▶ _Problem to work on_
The expected answer is the set of lines in the data below between the line holding "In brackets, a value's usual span" and the line holding "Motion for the", inclusive, written out exactly.

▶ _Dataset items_
-- Opening Marker --
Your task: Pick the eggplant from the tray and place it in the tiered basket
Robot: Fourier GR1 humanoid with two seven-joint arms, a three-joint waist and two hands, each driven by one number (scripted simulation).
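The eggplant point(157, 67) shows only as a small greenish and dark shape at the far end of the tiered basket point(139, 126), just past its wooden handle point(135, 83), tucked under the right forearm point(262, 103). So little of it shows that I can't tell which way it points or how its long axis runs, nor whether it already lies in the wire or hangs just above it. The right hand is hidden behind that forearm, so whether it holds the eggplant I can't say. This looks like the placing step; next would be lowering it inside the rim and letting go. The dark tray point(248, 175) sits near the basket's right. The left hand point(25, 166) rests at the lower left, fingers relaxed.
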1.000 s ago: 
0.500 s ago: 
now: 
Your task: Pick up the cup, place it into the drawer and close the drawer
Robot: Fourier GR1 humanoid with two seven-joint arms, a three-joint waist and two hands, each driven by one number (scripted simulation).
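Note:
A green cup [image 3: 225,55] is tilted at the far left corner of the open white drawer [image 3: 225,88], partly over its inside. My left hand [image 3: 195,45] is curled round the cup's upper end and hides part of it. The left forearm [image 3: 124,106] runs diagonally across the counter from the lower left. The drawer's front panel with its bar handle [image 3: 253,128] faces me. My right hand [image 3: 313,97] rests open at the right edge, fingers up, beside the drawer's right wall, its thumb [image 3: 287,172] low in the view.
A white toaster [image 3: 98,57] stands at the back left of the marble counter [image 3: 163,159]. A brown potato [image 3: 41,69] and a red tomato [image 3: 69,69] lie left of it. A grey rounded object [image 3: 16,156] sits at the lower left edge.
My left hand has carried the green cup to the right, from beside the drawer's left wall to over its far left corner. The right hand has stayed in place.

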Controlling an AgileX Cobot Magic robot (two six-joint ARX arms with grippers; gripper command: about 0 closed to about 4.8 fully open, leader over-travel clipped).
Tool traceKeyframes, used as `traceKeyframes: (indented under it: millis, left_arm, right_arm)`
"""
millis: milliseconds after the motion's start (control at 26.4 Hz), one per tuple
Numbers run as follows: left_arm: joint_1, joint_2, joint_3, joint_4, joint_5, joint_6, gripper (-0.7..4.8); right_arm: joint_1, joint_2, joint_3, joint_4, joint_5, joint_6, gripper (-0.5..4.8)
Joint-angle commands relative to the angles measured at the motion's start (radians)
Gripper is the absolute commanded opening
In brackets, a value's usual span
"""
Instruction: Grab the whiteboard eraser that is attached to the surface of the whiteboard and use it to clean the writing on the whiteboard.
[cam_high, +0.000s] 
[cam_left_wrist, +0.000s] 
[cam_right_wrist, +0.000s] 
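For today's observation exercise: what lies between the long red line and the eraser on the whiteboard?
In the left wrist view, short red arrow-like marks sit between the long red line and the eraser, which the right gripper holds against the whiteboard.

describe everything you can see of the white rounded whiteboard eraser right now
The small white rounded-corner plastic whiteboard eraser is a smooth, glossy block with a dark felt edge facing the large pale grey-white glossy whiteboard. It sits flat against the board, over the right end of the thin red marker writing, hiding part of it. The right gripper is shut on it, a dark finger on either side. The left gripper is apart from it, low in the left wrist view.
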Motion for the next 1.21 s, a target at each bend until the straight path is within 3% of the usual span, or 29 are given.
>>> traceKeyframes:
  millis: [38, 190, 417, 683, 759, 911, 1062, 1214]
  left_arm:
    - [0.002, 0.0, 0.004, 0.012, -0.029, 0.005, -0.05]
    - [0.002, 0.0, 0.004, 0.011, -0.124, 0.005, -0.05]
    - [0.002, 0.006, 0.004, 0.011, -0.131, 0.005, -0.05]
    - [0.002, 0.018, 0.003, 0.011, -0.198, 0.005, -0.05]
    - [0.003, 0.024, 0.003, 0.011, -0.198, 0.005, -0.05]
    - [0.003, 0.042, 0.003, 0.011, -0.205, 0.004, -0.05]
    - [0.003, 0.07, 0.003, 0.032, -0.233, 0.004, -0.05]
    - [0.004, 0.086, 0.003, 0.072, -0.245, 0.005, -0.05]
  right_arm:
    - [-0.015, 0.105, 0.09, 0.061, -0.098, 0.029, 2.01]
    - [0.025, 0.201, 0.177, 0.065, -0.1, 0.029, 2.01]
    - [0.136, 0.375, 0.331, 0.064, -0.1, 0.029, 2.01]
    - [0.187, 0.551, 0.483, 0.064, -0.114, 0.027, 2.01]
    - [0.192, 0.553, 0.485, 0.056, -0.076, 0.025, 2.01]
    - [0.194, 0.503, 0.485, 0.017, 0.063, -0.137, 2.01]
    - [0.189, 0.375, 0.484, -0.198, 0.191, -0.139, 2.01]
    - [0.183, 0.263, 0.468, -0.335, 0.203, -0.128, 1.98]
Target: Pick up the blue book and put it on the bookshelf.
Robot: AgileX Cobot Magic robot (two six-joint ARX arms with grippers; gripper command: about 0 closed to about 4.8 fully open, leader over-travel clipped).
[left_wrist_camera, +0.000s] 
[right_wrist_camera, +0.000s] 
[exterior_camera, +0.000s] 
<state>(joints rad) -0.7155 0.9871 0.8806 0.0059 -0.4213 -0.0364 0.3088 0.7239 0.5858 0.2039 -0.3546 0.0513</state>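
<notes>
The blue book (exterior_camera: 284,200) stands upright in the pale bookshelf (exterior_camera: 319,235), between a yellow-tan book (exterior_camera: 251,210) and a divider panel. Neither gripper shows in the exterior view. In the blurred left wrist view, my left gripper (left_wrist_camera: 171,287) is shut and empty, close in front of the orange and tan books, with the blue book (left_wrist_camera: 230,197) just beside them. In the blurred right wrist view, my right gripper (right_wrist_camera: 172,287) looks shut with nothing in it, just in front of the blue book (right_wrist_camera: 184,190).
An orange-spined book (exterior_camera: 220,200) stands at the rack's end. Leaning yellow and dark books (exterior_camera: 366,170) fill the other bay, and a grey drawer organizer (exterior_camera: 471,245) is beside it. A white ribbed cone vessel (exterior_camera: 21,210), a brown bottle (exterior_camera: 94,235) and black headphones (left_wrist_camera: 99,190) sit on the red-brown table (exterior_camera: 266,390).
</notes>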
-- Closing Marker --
▶ _Answer section_
In brackets, a value's usual span
"""
Instruction: Grab the whiteboard eraser that is attached to the surface of the whiteboard and use it to clean the writing on the whiteboard.
[cam_high, +0.000s] 
[cam_left_wrist, +0.000s] 
[cam_right_wrist, +0.000s] 
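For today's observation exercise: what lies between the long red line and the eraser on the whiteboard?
In the left wrist view, short red arrow-like marks sit between the long red line and the eraser, which the right gripper holds against the whiteboard.

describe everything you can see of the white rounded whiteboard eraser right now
The small white rounded-corner plastic whiteboard eraser is a smooth, glossy block with a dark felt edge facing the large pale grey-white glossy whiteboard. It sits flat against the board, over the right end of the thin red marker writing, hiding part of it. The right gripper is shut on it, a dark finger on either side. The left gripper is apart from it, low in the left wrist view.
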Motion for the next 1.21 s, a target at each bend until the straight path is within 3% of the usual span, or 29 are given.

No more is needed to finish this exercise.